#### DATA EXTRACT
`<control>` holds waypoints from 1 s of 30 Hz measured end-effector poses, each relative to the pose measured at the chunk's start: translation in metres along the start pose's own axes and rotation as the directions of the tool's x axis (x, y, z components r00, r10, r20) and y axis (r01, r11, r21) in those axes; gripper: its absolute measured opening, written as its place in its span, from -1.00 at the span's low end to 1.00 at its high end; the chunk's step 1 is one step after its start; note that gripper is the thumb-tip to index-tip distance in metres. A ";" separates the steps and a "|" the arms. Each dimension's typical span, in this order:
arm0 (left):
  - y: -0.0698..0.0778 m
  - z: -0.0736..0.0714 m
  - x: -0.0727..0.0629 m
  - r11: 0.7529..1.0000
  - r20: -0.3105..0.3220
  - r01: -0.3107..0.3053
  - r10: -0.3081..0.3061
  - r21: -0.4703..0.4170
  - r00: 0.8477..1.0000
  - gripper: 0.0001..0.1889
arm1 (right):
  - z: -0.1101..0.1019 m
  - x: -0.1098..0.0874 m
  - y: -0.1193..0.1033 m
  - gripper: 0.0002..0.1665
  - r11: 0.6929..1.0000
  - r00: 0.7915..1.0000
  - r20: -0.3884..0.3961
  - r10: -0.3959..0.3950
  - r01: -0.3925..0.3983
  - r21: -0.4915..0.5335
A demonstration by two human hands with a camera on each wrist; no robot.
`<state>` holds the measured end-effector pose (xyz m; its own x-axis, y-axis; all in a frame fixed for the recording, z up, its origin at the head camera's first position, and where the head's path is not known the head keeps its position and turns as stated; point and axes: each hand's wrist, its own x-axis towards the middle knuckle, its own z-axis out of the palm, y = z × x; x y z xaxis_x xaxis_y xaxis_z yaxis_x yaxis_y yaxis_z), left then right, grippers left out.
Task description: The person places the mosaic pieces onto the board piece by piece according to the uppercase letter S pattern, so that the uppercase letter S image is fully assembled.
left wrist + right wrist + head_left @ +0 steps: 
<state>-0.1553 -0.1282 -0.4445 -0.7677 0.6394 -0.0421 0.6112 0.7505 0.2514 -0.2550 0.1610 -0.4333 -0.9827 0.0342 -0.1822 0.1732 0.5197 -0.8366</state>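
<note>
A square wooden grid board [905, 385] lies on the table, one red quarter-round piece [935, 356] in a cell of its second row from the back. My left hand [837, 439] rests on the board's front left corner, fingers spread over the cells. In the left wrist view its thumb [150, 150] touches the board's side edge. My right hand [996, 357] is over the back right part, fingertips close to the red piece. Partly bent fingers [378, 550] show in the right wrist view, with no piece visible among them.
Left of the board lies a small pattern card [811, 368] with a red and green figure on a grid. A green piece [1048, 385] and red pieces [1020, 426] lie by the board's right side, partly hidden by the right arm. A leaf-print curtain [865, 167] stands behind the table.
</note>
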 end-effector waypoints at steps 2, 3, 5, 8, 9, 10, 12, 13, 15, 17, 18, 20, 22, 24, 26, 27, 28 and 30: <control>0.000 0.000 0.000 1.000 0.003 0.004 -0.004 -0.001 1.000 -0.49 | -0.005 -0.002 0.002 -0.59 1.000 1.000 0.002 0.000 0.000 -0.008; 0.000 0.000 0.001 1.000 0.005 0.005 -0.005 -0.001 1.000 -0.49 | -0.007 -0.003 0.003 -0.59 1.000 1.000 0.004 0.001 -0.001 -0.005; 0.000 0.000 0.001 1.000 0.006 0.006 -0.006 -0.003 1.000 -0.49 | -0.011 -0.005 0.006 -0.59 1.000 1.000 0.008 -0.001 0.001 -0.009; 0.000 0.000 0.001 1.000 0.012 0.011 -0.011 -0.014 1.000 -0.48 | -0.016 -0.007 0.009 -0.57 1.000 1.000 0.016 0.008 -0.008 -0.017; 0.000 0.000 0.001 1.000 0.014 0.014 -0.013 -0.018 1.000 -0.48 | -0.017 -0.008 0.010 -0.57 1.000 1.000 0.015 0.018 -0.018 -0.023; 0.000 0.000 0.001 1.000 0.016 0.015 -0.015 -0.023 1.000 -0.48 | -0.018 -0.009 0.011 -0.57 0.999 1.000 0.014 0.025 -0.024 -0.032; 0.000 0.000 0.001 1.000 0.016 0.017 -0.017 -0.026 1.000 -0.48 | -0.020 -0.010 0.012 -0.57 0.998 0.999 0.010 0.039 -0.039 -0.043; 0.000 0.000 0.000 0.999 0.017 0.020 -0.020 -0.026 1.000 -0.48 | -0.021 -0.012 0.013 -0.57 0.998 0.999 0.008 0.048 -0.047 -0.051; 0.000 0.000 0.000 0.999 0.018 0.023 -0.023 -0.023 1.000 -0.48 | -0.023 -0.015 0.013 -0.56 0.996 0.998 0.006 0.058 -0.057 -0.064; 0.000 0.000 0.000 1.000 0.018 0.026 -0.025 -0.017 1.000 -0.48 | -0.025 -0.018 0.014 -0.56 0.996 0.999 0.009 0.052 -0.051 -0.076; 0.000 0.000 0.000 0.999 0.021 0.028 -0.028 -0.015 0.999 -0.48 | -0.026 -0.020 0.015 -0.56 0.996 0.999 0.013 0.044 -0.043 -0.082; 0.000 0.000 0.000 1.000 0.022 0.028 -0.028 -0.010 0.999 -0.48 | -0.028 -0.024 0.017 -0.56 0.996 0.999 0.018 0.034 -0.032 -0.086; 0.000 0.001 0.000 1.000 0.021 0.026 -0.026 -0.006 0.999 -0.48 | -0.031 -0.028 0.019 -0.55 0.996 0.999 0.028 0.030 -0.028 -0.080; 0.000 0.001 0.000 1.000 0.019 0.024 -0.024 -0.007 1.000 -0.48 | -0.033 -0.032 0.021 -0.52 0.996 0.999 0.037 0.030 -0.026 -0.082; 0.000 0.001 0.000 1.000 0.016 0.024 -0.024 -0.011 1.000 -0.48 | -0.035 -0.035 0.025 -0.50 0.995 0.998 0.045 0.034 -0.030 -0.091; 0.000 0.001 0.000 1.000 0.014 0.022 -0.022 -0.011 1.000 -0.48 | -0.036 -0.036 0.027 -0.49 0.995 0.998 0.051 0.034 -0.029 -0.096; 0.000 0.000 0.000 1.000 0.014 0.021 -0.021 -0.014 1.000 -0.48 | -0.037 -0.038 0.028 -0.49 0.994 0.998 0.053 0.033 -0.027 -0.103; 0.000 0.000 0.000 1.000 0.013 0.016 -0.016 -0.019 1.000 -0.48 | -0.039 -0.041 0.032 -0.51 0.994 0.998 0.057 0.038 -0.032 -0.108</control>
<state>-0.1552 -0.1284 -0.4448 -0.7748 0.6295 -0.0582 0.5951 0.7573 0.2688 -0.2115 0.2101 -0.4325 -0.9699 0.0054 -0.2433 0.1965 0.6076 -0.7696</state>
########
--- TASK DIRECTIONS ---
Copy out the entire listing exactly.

--- SOLUTION TO THIS EXERCISE ---
`<control>` holds waypoints from 1 s of 30 Hz measured end-effector poses, each relative to the pose measured at the chunk's start: translation in metres along the start pose's own axes and rotation as the directions of the tool's x axis (x, y, z components r00, r10, r20) and y axis (r01, r11, r21) in those axes; gripper: its absolute measured opening, written as its place in its span, from -1.00 at the span's low end to 1.00 at its high end; the chunk's step 1 is one step after its start; note that gripper is the thumb-tip to index-tip distance in metres. A ";" separates the steps and a "|" the arms. Each dimension's typical span, in this order:
arm0 (left):
  - y: -0.0698..0.0778 m
  - z: -0.0736..0.0714 m
  - x: -0.0727..0.0629 m
  - r11: 0.7529..1.0000
  - r20: -0.3105..0.3220
  - r01: -0.3107..0.3053
  - r10: -0.3081..0.3061
  - r21: -0.4703..0.4170
  - r00: 0.8477..1.0000
  - gripper: 0.0001..0.1889
arm1 (right):
  - z: -0.1101..0.1019 m
  - x: -0.1098..0.0874 m
  - y: -0.1193..0.1033 m
  - gripper: 0.0002..0.1665
  - r11: 0.6929..1.0000
  - r00: 0.7915..1.0000
  - r20: -0.3884..0.3961
  - r10: -0.3959..0.3950
  - r01: -0.3925..0.3983
  - r21: -0.4915..0.5335
A demonstration by two human hands with a camera on each wrist; no robot.
`<state>` holds the measured end-effector pose (xyz m; its own x-axis, y-axis; all in a frame fixed for the recording, z up, its origin at the head camera's first position, and where the head's path is not known the head keeps its position and turns as stated; point and axes: each hand's wrist, its own x-axis towards the middle knuckle, its own z-axis out of the palm, y = z × x; x y z xaxis_x xaxis_y xaxis_z yaxis_x yaxis_y yaxis_z), left then right, grippers left out.
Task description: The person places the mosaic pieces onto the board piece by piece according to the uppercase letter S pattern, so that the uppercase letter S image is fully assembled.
left wrist + right wrist + head_left @ +0 steps: 
<state>-0.1553 -0.1282 -0.4445 -0.7677 0.6394 -0.0421 0.6112 0.7505 0.2514 -0.2550 0.1610 -0.4333 -0.9827 0.0342 -0.1822 0.1732 0.5197 -0.8366</state>
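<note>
A square wooden grid board [905, 385] lies on the table, one red quarter-round piece [935, 356] in a cell of its second row from the back. My left hand [837, 439] rests on the board's front left corner, fingers spread over the cells. In the left wrist view its thumb [150, 150] touches the board's side edge. My right hand [996, 357] is over the back right part, fingertips close to the red piece. Partly bent fingers [378, 550] show in the right wrist view, with no piece visible among them.
Left of the board lies a small pattern card [811, 368] with a red and green figure on a grid. A green piece [1048, 385] and red pieces [1020, 426] lie by the board's right side, partly hidden by the right arm. A leaf-print curtain [865, 167] stands behind the table.
</note>
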 end-effector waypoints at steps 2, 3, 5, 8, 9, 10, 12, 13, 15, 17, 18, 20, 22, 24, 26, 27, 28 and 30: <control>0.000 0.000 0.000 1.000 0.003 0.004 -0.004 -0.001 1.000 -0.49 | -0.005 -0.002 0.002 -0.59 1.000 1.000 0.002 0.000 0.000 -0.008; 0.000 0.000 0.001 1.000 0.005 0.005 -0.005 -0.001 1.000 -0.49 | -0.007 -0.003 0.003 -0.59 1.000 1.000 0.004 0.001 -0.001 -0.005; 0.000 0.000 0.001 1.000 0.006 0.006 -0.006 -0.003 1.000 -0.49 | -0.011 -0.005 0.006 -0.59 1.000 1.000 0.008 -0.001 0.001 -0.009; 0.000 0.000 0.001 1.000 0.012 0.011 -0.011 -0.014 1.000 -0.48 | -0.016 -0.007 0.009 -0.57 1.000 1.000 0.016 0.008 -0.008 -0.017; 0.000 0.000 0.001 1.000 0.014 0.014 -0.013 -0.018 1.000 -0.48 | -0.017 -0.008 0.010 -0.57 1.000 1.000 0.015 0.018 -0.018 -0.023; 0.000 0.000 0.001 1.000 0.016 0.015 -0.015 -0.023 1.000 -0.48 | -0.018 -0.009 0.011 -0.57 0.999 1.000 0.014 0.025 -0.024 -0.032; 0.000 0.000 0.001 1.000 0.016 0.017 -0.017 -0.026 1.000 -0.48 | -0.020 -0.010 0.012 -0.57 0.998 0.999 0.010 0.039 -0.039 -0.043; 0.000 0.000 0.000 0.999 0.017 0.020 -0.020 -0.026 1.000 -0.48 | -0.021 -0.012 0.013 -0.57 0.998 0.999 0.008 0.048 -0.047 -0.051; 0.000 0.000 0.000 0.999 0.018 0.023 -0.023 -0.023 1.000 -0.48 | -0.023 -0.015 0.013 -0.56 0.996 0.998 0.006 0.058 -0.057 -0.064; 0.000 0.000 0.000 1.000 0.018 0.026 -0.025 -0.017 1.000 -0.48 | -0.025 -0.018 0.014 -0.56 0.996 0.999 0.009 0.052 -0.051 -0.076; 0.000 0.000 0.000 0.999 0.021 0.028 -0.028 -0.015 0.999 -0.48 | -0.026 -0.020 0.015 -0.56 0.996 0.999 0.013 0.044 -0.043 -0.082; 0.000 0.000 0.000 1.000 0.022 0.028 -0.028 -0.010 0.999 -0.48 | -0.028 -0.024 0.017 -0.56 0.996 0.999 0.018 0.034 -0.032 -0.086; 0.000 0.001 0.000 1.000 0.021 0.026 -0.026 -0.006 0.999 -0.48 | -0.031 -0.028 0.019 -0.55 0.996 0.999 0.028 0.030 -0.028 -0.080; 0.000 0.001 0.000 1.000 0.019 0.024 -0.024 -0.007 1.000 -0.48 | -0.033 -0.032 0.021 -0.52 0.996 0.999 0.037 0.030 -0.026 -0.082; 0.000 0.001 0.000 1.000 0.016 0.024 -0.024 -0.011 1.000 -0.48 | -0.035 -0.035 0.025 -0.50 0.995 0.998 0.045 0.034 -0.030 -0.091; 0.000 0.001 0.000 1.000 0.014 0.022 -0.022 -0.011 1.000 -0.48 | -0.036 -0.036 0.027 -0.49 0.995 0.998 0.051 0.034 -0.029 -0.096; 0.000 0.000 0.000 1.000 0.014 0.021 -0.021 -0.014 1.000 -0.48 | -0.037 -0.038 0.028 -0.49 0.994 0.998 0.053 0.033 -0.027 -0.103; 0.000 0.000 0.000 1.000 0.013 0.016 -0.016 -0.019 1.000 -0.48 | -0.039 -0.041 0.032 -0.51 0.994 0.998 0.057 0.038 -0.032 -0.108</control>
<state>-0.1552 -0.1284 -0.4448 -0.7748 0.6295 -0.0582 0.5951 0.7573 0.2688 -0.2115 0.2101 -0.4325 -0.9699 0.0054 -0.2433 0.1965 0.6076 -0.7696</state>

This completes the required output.